**Directions for this task:** Reproduce word for word the lines between those holding "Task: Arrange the" and "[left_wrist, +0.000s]", inclusive, and nothing else from the data below.

[Stored data entries]
Start of Block

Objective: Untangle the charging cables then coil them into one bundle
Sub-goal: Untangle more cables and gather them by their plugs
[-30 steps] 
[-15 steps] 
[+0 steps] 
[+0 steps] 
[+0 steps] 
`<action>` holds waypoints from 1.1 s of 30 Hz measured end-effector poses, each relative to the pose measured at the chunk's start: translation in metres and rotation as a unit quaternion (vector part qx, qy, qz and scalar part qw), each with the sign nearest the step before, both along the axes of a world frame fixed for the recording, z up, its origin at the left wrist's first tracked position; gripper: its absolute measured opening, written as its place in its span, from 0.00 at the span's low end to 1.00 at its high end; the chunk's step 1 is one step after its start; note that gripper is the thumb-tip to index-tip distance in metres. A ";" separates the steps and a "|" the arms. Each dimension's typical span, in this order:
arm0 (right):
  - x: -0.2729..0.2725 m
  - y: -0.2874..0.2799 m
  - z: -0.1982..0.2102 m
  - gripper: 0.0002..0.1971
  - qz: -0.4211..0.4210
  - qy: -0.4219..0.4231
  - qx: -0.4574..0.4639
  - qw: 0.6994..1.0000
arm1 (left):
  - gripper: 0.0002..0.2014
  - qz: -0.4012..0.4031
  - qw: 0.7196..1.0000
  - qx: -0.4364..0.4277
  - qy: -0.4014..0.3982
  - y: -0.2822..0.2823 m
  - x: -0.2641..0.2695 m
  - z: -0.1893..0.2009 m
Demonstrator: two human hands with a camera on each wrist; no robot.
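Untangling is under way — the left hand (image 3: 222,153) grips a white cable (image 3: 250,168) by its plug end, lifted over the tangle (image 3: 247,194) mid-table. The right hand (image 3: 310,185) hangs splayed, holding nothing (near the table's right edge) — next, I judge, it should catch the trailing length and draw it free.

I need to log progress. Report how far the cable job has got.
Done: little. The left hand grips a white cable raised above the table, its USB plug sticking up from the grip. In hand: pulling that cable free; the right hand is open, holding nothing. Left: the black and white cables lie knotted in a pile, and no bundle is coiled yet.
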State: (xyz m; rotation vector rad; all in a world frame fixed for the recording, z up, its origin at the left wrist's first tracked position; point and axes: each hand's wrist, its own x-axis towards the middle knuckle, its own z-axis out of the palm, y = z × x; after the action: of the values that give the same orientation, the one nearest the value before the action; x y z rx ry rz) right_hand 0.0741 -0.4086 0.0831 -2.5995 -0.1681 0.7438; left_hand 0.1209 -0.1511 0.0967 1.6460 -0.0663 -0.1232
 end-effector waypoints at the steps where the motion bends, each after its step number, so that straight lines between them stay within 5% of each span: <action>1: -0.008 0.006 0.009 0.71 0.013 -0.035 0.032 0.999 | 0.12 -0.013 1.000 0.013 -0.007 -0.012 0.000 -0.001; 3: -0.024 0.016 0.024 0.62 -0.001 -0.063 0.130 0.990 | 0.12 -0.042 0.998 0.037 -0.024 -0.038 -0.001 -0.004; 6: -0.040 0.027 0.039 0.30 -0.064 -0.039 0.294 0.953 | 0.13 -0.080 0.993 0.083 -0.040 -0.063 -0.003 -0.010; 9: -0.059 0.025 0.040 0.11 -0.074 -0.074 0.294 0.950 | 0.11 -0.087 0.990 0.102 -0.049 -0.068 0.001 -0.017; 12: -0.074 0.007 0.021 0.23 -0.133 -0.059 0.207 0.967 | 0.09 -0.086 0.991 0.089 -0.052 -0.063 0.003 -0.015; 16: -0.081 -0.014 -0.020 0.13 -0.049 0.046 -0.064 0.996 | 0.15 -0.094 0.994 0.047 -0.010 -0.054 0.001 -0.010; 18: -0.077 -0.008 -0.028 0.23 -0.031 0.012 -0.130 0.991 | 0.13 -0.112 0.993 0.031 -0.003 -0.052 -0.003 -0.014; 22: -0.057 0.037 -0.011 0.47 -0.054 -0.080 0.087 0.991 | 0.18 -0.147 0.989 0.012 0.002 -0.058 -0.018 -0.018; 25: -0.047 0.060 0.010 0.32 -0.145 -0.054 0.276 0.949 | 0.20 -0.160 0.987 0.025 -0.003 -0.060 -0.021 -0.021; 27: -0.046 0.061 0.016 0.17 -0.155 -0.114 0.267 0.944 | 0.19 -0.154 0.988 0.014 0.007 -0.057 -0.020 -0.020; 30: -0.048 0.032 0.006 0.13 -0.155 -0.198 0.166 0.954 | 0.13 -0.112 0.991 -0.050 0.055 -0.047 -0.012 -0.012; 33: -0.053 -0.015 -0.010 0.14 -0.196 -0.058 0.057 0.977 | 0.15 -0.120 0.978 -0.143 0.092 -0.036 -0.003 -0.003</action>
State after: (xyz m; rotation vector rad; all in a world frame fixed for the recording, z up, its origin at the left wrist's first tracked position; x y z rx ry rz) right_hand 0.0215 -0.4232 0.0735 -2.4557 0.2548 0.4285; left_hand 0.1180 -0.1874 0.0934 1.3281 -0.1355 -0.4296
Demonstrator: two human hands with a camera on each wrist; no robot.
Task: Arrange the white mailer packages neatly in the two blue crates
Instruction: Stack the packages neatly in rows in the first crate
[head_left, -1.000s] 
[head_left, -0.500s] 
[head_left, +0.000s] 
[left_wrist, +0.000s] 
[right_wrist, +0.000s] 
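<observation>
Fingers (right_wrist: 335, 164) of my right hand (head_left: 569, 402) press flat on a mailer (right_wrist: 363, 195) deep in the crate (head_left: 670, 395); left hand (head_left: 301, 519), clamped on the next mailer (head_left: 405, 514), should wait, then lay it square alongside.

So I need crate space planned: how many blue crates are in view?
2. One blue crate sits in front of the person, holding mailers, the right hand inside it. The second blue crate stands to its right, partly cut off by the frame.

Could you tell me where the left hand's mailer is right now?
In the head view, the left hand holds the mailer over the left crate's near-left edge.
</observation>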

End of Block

**Task answer:**
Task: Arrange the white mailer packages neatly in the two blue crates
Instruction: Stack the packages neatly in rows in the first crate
[head_left, -1.000s] 
[head_left, -0.500s] 
[head_left, +0.000s] 
[left_wrist, +0.000s] 

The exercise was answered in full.